Start of DATA SECTION

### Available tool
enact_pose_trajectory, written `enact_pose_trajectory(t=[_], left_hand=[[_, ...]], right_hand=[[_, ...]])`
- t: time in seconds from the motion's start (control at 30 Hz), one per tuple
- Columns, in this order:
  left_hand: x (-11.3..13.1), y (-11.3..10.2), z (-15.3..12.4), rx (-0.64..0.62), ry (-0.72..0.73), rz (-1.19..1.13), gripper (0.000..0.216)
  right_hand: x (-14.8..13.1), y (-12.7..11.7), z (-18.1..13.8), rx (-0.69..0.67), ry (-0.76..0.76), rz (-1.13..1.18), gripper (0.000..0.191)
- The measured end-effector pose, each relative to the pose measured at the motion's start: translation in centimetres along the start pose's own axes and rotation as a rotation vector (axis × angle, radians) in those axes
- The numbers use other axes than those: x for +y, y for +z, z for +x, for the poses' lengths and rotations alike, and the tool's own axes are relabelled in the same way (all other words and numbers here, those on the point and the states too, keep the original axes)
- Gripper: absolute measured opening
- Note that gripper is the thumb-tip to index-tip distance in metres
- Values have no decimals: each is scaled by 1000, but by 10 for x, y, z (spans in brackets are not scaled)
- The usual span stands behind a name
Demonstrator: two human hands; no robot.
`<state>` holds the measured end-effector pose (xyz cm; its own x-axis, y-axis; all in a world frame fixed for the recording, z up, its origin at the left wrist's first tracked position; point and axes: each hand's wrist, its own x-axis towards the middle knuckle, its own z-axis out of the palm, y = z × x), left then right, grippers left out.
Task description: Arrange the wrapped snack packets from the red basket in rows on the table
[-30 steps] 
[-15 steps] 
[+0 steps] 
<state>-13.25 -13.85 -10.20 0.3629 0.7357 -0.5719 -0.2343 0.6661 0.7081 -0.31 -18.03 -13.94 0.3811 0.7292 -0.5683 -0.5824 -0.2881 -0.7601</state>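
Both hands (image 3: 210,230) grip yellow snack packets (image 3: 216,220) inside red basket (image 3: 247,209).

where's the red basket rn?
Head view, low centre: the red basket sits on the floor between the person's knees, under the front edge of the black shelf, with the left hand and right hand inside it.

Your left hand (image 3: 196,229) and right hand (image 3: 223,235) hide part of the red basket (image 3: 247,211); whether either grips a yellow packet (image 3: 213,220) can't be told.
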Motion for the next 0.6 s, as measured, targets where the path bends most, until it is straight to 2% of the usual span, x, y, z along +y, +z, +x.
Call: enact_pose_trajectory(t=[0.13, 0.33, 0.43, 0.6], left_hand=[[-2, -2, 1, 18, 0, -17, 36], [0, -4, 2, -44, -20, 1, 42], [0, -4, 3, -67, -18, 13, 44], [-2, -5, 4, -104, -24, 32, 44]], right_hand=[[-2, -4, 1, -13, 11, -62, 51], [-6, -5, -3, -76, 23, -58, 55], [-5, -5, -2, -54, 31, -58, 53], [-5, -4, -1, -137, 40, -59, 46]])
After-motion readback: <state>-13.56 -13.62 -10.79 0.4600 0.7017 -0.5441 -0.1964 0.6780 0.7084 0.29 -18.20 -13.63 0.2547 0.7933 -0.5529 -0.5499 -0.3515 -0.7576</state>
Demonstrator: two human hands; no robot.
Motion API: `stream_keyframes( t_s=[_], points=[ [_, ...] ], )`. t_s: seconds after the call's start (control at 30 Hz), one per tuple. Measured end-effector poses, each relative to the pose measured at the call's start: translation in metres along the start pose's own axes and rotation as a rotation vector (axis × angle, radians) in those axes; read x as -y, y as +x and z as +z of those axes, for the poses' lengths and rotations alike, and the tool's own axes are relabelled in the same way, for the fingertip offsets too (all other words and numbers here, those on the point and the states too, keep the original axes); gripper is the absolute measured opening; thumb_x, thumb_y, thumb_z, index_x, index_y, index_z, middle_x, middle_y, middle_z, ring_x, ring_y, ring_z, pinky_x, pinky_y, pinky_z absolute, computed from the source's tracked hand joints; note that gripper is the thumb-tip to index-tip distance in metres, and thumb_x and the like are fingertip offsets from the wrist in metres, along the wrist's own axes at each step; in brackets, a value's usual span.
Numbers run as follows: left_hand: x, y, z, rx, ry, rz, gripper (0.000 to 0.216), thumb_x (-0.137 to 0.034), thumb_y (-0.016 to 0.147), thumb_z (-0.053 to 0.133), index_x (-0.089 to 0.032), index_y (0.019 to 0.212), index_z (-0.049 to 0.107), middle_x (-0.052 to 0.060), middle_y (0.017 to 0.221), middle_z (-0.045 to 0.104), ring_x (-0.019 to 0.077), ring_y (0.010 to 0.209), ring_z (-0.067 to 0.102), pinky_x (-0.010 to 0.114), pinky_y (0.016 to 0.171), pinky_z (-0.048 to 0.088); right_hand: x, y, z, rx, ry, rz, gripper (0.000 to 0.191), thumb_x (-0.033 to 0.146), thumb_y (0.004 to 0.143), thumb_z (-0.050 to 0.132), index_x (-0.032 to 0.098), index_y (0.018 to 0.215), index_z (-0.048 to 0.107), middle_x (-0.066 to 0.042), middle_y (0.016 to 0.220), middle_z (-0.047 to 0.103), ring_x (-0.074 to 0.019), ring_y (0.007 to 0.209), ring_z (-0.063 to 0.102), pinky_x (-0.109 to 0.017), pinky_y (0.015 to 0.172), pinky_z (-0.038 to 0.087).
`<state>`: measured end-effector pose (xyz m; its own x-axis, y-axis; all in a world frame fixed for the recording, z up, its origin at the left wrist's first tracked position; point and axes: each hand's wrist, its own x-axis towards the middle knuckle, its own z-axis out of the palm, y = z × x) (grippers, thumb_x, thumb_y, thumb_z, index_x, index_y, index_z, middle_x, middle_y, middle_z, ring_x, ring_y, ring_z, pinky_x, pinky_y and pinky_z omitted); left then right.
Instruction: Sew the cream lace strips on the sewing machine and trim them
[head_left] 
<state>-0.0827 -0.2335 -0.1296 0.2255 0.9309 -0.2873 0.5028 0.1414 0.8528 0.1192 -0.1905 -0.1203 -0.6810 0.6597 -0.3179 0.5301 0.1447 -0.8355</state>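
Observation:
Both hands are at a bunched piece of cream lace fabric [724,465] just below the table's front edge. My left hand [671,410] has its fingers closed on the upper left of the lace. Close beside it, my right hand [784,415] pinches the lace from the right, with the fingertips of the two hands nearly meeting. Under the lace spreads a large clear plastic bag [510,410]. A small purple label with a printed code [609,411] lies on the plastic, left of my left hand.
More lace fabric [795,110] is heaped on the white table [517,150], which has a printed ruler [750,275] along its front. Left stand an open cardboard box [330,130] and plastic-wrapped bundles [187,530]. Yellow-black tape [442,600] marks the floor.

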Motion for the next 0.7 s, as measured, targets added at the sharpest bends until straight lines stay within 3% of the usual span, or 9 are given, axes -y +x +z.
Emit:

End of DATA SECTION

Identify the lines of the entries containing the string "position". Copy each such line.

#### PROBLEM SOLUTION:
`<state>` holds the measured end-effector pose (xyz cm; its own x-axis, y-axis; all in a world frame fixed for the recording, z up, its origin at the left wrist's first tracked position; point and axes: each hand's wrist, its own x-axis towards the middle knuckle, its own z-axis out of the palm, y = z × x), left then right, grippers left out.
`<state>`: measured end-effector pose (xyz m; its own x-axis, y-axis; all in a world frame fixed for the recording, z up, its origin at the left wrist's first tracked position; point and axes: each hand's wrist, its own x-axis towards the middle knuckle, its own z-axis out of the palm, y = z × x) (grippers, thumb_x, thumb_y, thumb_z, index_x, index_y, index_z, middle_x, middle_y, middle_z, ring_x, ring_y, ring_z, pinky_x, pinky_y and pinky_z omitted); left then right.

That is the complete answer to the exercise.